Sharp will construct a new factory capable of handling the largest-ever sheets of glass used to make LCD (liquid crystal display) panels. The factory will help the company meet rising consumer demand for large-screen flat panel TVs while also driving down production costs, Sharp's president said at a press conference in Tokyo on Wednesday.
The Osaka-based company will spend YEN 150 billion (AUD$1.9 billion) on the factory, which is expected to start producing glass panels in October 2006 using a so-called eighth-generation process that handles sheets measuring 216 centimeters by 240 centimeters, said Katsuhiko Machida, Sharp's president.
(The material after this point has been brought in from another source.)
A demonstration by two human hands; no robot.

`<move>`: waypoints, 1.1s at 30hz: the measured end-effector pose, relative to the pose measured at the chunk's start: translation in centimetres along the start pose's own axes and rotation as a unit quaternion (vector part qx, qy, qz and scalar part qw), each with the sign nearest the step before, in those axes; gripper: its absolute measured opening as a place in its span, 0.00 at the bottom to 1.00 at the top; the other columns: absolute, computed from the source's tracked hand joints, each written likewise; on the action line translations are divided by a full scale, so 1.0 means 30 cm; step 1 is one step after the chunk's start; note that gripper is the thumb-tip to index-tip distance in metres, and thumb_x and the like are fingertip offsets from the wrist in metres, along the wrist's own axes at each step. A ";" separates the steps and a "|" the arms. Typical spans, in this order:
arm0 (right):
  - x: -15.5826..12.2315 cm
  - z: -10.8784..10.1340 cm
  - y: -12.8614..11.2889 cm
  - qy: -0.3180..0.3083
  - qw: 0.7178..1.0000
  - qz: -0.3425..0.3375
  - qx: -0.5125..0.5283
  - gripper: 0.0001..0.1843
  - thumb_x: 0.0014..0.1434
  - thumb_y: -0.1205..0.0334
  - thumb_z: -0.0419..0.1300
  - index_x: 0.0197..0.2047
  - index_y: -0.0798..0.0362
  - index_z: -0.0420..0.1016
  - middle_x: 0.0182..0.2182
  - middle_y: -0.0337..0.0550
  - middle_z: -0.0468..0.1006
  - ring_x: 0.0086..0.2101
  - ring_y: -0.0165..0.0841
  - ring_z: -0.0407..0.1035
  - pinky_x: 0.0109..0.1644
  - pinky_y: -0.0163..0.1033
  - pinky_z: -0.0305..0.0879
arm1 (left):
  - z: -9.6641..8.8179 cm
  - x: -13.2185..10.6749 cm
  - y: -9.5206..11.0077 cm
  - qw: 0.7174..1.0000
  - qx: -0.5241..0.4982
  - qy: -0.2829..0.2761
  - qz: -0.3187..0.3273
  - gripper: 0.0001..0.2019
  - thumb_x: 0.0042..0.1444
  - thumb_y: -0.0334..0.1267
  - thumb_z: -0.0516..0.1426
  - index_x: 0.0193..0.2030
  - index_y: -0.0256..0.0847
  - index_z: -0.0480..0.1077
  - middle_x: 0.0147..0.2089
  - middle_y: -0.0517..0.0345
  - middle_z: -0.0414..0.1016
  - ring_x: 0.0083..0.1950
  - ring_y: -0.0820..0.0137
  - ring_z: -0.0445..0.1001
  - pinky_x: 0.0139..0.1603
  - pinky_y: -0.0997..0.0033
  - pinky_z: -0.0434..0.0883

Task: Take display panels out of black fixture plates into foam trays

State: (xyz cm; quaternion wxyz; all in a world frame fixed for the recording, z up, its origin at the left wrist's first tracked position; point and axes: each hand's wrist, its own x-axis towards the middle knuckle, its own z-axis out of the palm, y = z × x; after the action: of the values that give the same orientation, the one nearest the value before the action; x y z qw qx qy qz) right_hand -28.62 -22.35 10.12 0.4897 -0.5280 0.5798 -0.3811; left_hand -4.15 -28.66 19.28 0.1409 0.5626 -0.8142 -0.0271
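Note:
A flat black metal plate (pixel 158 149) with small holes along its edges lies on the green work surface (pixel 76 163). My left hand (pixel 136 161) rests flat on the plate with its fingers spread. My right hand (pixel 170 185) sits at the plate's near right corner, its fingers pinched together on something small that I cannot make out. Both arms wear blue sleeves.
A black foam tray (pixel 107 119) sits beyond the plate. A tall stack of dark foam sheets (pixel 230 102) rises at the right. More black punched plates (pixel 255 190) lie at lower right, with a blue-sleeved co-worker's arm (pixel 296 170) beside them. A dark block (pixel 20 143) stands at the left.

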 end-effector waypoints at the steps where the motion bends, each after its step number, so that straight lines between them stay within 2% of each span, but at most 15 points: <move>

A single sheet of glass that size can produce eight panels of 40 inches to 49 inches in diagonal, or six panels of 50 inches or bigger in diagonal, Machida said. (The industry still gives screen sizes in inches, even though it uses the metric system for the sheets of glass used in factories. One inch is equal to 2.54 centimeters.)
Cutting more panels from larger sheets of glass costs less than using several smaller sheets, according to Sharp and other LCD makers.
By making such big sheets and improving the manufacture of the electronics needed to turn them into TVs, Sharp believes it can reduce the costs of LCDs to compete better with plasma display panels, which are more commonly used for flat-panel TVs with screen sizes over 40 inches, Machida said.
"We are facing fierce competition from plasma TVs. We will improve our production processes and we will slash costs," Machida said.
Plasma TVs are made by a different process and are cheaper to produce because, unlike LCDs, they don't require a backlight.
"If things go according to plan, by 2008 we can cut costs to about those of plasma TVs, but offer people the quality of an LCD," Machida said, without quoting figures.
Prices for LCD TVs with screens of 40 inches to 45 inches could fall from about double the prices of plasma TVs currently to about the same price in 2008, according to market research company iSuppli Corp.
Sharp will concentrate on making panels for 40-inch and 50-inch TVs because of expected demand for these sizes.
Construction of the plant, in Kameyama City, Mie prefecture in western Japan, will begin in July 2005 and the factory will start monthly production of 15,000 sheets in October 2006. Production will double to 30,000 sheets each month in mid 2007 after completion of a second line, according to the company.